◆ Problem to solve: Report all lines of the data below that hold the word "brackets".

Data entries:
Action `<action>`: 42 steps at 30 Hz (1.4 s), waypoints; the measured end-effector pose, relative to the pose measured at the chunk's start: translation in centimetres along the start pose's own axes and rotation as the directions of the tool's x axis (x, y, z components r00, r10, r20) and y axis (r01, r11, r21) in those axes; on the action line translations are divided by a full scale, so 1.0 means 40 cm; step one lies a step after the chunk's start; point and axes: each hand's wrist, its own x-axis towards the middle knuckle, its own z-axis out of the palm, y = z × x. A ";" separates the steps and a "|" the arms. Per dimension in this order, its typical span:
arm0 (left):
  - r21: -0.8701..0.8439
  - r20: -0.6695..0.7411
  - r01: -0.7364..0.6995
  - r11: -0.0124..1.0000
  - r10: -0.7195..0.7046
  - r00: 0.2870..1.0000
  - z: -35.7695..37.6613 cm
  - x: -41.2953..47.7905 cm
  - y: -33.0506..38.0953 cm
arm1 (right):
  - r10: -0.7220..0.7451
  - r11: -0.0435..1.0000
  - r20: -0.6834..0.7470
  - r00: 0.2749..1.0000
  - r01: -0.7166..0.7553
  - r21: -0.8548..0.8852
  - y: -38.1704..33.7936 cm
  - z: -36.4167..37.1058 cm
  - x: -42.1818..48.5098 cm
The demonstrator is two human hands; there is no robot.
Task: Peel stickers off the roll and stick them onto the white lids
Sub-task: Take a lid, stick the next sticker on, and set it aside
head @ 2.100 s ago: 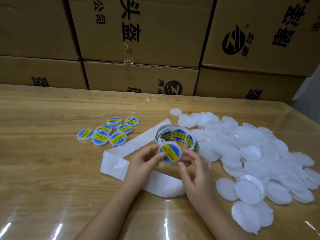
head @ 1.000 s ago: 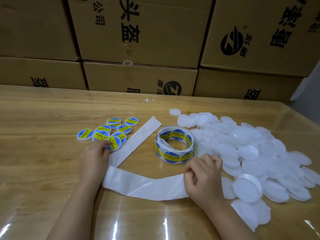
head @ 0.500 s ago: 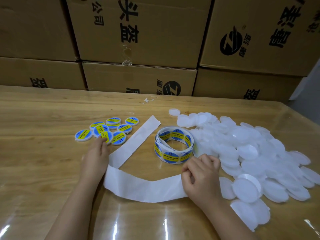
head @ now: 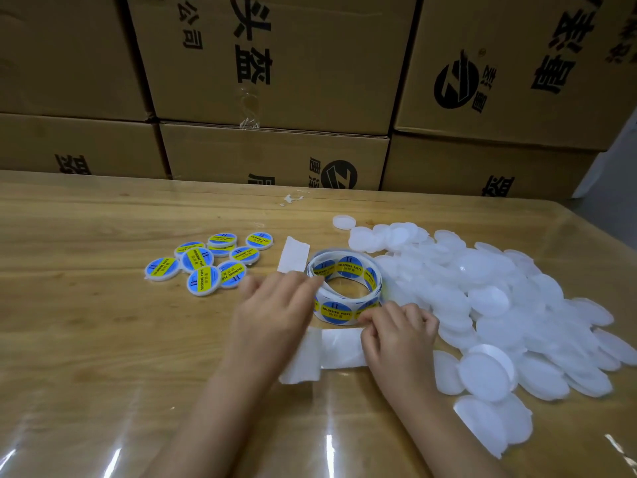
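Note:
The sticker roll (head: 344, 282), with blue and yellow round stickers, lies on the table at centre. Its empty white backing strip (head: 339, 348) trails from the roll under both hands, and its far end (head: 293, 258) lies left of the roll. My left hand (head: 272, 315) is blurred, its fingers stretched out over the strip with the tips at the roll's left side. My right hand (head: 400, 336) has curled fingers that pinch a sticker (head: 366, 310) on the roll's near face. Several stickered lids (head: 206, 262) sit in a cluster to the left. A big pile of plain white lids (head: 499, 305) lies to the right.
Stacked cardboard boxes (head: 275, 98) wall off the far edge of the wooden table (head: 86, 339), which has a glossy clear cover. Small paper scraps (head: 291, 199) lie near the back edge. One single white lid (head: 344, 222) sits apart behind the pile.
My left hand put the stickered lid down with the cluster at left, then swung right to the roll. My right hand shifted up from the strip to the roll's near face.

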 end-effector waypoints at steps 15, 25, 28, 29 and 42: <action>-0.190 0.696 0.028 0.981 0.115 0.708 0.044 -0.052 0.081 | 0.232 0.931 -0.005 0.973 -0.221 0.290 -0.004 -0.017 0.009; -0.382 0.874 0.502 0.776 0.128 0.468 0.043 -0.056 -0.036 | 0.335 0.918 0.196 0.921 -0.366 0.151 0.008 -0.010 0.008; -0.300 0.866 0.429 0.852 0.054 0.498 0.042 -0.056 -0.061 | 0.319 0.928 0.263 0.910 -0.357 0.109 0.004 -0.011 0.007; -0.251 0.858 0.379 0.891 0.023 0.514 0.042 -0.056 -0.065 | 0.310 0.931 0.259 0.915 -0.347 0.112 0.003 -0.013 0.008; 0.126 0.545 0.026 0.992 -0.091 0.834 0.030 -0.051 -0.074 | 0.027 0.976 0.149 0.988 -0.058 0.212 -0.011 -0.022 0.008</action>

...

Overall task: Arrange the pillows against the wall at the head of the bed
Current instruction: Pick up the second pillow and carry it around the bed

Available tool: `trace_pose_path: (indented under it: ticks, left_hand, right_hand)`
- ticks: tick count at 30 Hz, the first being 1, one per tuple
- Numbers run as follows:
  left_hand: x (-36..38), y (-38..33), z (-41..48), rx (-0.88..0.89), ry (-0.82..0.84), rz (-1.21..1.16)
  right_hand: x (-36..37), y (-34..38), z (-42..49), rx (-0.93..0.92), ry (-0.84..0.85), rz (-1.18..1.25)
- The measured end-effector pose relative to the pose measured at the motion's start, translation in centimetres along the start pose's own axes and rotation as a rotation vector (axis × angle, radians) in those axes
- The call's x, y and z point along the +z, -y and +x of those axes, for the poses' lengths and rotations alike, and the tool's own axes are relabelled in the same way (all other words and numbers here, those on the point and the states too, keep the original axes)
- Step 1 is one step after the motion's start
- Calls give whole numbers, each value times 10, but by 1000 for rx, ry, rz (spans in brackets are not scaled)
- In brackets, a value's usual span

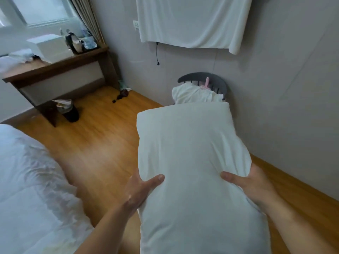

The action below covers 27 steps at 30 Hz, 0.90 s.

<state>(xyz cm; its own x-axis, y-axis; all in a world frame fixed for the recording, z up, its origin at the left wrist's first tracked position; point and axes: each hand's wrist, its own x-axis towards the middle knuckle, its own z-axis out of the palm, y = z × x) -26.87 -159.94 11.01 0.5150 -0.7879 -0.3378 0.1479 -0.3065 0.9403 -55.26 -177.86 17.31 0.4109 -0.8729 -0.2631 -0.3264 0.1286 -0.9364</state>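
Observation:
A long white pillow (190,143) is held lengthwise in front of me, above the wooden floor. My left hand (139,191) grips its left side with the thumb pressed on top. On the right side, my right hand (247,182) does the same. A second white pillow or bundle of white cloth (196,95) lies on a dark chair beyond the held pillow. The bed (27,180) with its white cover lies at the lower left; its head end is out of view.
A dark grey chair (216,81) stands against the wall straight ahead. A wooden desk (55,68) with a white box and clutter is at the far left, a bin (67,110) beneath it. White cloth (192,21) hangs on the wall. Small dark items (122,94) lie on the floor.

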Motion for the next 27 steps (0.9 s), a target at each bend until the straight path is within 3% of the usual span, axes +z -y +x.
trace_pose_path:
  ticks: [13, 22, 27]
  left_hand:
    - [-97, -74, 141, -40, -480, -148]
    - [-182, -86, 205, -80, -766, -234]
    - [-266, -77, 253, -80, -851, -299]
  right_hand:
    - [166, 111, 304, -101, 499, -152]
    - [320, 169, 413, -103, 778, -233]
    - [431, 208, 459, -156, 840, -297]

◆ Answer area:
- Calls give whole numbers, each value times 10, but by 1000 for rx, ry, rz (spans in brackets are not scaled)
- In brackets, a value's usual span

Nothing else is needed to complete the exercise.